The results of the study Jimo Bordjigin and his colleagues from the University of Michigan, published in PNAS, may help to explain what’s going on in the brain immediately before death. In the study, researchers caused cardiac arrest in rats during the measurement of the electrical activity in the brain using electroencephalography (EEG). What they found was remarkable: before death, activity in the brain at a certain frequency, called gamma-band, has increased more than twice compared with those when the animals were alive. For many years, gamma oscillations were considered a sign of consciousness of the human brain. It is believed that the wave activity in the gamma range appear when we reminisce and realize what is happening around us. But could rats be in a similar conscious state immediately before death?
Unfortunately, the exact answer to this question does not exist today. The fact that correlation is not the same as causation. It may be tempting to establish a link between these bursts of neural activity and consciousness, there are at least two problems. First, we don’t know, do rats consciousness like we do. Besides, we don’t know what kind of brain activity. Second, even if rats are conscious, we cannot conclude that these bursts of activity reflect consciousness, based only on brain activity.
But why the brain arranges this show to death? Does it attempt to understand the unusual internal signals or is it just a mechanism for coping with stress? The researchers tried to eliminate the pain as an explanation of the results. In the study they found the same bursts of activity when death came painlessly using carbon dioxide, not an artificial heart. However, to get accurate answers, you will probably want to conduct similar research on humans. One such approach is to record EEG from patients at the time of death.
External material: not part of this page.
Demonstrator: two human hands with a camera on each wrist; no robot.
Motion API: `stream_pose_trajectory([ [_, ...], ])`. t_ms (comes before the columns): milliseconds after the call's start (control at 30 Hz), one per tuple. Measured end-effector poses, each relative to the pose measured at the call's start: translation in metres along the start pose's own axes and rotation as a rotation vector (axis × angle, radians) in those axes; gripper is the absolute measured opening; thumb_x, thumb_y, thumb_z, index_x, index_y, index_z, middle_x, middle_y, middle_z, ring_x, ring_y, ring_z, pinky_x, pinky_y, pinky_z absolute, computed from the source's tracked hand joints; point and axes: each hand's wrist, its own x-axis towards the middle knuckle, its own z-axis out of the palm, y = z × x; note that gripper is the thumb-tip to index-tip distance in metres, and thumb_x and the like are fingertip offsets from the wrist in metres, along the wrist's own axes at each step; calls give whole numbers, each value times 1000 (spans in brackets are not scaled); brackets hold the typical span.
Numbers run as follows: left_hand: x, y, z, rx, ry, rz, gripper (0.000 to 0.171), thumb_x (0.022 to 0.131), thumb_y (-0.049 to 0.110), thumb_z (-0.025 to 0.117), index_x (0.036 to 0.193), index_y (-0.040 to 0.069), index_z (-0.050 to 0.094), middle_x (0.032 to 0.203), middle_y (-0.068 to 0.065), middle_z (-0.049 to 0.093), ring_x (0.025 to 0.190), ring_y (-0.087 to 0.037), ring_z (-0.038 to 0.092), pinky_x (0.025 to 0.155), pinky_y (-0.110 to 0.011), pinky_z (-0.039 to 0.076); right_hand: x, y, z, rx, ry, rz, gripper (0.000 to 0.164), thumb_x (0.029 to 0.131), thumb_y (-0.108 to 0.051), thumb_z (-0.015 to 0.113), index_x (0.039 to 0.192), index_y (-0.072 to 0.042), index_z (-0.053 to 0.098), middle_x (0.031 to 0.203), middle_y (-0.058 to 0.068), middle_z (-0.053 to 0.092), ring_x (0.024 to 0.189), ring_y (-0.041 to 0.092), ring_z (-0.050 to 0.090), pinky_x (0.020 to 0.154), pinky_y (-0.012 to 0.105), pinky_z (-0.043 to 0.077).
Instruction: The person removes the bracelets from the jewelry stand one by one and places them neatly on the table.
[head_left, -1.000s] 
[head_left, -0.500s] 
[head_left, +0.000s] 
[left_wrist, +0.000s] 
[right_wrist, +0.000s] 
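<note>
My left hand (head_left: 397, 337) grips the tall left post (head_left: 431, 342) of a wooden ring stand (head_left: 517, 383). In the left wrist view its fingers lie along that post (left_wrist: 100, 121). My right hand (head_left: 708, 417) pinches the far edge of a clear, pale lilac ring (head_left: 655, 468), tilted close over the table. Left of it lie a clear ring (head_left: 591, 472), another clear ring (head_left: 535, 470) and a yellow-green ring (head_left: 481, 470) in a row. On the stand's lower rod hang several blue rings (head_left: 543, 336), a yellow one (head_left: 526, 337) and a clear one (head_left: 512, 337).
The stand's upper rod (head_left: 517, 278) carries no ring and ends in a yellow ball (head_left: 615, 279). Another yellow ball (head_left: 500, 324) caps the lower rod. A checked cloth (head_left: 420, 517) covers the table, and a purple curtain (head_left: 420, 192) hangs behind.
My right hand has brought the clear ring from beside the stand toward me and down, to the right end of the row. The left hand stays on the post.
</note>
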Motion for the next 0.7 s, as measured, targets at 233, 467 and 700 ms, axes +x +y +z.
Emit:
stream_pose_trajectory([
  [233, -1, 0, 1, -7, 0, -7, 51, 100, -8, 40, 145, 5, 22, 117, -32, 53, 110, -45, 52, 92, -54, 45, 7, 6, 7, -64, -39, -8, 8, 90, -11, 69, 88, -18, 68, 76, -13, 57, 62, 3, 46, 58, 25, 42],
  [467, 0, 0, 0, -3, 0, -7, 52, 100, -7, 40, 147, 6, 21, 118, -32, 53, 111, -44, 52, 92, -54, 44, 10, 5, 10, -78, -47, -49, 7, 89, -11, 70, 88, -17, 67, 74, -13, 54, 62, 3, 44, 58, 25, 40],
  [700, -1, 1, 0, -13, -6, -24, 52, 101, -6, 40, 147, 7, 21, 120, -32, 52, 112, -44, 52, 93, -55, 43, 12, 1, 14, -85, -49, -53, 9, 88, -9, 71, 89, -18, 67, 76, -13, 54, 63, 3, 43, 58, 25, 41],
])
Another approach may be to encourage similar bursts of gamma activity in humans in moments of wakefulness and consciousness. As reported by the neurophysiologist Cardiff University Dave Mcgonigle edition of The Guardian, checking whether a near-death experience to be caused by the neurostimulation using experiments that induce increased gamma synchronization in humans — may be a confusion between correlation and causation.
If before death the release of endorphins?
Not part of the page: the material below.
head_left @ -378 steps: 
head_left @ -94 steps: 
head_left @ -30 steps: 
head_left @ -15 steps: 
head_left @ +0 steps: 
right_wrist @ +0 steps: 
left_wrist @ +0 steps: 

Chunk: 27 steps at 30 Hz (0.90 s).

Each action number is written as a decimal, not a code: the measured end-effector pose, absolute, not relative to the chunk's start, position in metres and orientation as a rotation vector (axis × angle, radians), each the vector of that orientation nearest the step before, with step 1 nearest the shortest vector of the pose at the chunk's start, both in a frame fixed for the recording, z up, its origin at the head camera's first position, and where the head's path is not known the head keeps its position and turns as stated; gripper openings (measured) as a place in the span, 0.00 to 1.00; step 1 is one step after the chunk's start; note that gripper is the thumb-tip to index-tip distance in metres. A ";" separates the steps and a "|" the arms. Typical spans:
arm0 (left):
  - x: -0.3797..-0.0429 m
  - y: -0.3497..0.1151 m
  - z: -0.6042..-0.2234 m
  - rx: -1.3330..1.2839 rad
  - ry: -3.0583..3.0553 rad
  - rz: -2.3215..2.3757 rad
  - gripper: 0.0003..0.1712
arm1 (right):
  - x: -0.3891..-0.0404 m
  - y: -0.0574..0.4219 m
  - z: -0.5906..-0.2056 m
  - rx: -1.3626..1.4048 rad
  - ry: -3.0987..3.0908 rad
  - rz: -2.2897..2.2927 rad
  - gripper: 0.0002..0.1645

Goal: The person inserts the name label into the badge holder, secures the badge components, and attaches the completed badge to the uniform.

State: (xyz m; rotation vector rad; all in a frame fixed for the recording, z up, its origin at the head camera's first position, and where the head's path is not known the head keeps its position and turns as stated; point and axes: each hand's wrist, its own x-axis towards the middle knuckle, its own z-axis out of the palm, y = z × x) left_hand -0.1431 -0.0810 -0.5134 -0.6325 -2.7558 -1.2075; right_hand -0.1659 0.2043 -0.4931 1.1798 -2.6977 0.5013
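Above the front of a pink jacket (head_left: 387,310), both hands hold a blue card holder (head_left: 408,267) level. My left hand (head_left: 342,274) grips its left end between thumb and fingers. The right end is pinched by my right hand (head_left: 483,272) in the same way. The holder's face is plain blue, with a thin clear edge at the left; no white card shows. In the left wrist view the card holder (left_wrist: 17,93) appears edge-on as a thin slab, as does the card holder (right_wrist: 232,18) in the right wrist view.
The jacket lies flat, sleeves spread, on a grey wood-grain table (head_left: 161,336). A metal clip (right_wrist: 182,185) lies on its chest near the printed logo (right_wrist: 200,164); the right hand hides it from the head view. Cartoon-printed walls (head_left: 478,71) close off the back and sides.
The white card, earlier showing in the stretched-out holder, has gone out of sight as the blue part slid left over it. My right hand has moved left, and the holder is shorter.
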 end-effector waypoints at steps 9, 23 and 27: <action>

The actual moment of death is quite difficult to understand. However, according to the results of a recently published study, immediately before the death of the body increases the amount of hormones and chemicals associated with stress. These same chemicals are found in the body of sick people and cause inflammation. In light of this changing chemical substances in the body, it can be assumed that immediately before the death can be a powerful release of endorphins — chemicals that are responsible for pleasure and feeling of happiness. Thus, the results of a study conducted in 2011, showed that the serotonin, and other chemicals, which is believed also contributes to the feeling of happiness has tripled in the brain of six rats in the moments of their deaths. Thus, we cannot exclude the possibility that something similar could happen with people.
But what can cause euphoric feelings at the time of death, in addition to endorphins or other neurotransmitters? When the body ceases to function, brain activity stops. It is possible that the way it is, in some way affect what we experience in the moment of death. American neuroanatomy Jill Bolte-Taylor, in his speech at TED, he described a feeling of euphoria that she experienced during a near-death experience as a result of injury of the left hemisphere of the brain. Interesting is the fact thatthe injury Bolt-Taylor was on the left side of the brain injury on the right side of the brain also can enhance the sense of closeness and belonging to a higher power.
The dying process is sacred to adherents of different religions, including Buddhists, who believe that the time of death provides great potential for the mind. They see the transition from life to death as the most important event in life — the moment when the person carries the karma from this life to other lives. However, this does not mean that religious people experience more joyful emotions at the time of death. Ultimately, every death is unique and we cannot predict who and under what circumstances leave this world.